• _Work required_
Only the lines that hold the word "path" are wanted from this listing.

• _Extracted entries_
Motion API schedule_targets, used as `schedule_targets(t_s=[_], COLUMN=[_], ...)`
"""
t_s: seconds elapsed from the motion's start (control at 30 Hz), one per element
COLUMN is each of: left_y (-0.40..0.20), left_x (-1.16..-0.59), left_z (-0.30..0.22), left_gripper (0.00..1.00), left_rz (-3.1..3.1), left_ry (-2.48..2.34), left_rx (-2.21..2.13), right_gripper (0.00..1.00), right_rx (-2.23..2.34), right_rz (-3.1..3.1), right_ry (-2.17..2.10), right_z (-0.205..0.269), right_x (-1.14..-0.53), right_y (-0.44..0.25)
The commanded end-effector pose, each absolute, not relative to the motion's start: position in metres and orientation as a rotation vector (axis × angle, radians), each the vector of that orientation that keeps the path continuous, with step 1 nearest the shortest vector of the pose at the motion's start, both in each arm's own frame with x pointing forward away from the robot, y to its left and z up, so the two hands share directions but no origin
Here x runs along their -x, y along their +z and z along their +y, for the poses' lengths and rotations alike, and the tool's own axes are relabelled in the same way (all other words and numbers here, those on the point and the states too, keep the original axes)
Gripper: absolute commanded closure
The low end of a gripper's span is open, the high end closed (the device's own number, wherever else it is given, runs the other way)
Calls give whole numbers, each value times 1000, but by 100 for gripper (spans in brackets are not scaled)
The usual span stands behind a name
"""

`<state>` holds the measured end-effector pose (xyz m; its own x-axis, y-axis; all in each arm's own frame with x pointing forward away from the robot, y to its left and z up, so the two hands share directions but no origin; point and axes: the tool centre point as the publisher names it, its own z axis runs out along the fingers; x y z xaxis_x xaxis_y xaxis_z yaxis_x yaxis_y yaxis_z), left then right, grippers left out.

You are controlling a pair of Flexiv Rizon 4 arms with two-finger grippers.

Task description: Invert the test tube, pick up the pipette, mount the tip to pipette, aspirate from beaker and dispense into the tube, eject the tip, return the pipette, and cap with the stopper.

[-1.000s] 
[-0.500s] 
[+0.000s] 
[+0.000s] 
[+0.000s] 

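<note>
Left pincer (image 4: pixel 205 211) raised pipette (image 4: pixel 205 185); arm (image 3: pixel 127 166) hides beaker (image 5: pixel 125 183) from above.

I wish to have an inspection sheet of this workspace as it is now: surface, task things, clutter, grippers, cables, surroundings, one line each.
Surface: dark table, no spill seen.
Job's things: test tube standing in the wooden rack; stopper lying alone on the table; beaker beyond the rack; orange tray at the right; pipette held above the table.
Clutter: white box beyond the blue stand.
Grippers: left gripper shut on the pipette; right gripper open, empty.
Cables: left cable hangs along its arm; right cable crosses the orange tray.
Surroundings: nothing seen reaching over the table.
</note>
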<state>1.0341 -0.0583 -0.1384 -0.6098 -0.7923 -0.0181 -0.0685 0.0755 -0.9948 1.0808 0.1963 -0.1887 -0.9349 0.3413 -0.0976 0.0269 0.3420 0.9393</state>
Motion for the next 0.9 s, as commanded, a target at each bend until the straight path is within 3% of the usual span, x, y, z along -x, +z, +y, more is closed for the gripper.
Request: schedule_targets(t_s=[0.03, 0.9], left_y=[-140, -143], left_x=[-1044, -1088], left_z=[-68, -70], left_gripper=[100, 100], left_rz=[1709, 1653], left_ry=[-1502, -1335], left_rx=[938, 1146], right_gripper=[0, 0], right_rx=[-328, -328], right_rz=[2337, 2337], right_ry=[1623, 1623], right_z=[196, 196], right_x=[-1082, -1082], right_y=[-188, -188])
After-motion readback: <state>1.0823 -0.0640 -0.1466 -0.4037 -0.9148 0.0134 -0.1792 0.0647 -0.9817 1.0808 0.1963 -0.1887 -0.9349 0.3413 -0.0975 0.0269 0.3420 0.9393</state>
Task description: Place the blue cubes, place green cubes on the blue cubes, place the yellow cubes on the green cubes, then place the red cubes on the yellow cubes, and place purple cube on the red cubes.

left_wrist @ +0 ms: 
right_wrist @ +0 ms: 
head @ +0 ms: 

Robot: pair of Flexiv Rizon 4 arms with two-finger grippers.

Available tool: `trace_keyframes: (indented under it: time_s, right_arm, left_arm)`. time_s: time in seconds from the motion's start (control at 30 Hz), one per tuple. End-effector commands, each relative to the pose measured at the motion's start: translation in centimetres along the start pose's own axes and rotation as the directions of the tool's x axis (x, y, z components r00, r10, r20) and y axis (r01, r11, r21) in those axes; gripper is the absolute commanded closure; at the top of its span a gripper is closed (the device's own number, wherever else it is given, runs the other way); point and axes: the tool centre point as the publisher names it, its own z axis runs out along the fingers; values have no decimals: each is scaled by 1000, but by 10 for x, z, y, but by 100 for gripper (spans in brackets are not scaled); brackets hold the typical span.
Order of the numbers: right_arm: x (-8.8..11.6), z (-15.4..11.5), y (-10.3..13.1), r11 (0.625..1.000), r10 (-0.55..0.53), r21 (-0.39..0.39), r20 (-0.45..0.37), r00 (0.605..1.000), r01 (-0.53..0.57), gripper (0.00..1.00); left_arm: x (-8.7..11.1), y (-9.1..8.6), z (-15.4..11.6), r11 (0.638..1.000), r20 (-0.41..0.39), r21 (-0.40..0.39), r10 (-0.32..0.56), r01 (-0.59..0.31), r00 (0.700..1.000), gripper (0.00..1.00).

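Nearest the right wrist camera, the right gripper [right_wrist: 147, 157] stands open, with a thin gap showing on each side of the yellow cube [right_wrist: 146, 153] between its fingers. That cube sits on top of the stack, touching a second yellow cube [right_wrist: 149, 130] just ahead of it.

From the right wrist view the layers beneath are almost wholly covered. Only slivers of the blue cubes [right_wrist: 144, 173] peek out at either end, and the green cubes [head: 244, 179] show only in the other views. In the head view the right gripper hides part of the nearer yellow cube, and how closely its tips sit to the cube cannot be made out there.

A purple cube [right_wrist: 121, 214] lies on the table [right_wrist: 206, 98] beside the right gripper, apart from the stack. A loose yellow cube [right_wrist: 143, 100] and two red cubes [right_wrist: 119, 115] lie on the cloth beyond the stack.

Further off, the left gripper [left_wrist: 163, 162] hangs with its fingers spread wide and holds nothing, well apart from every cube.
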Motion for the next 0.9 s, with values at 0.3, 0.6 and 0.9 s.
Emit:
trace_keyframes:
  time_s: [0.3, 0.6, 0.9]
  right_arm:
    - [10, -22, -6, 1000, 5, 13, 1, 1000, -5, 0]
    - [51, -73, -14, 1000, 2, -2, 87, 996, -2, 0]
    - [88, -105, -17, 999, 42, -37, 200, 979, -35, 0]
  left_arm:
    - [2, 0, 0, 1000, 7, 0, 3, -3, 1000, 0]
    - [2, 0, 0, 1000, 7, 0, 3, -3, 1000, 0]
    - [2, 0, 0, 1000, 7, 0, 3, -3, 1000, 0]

• _Solution to this exercise_
The commanded end-effector pose, each absolute, not relative to the motion's start: position in metres and orientation as a rotation vector (axis × angle, radians), each the vector of that orientation that keeps the path continuous, with step 1 nearest the shortest vector of the pose at the motion's start, both in each arm's own frame with x pointing forward away from the robot, y to its left and z up, so the two hands share directions but no origin
Motion for the next 0.9 s, as commanded, a target at each bend until the straight path is within 3% of the usual span, x, y, z along -x, +z, +y, more is closed for the gripper.

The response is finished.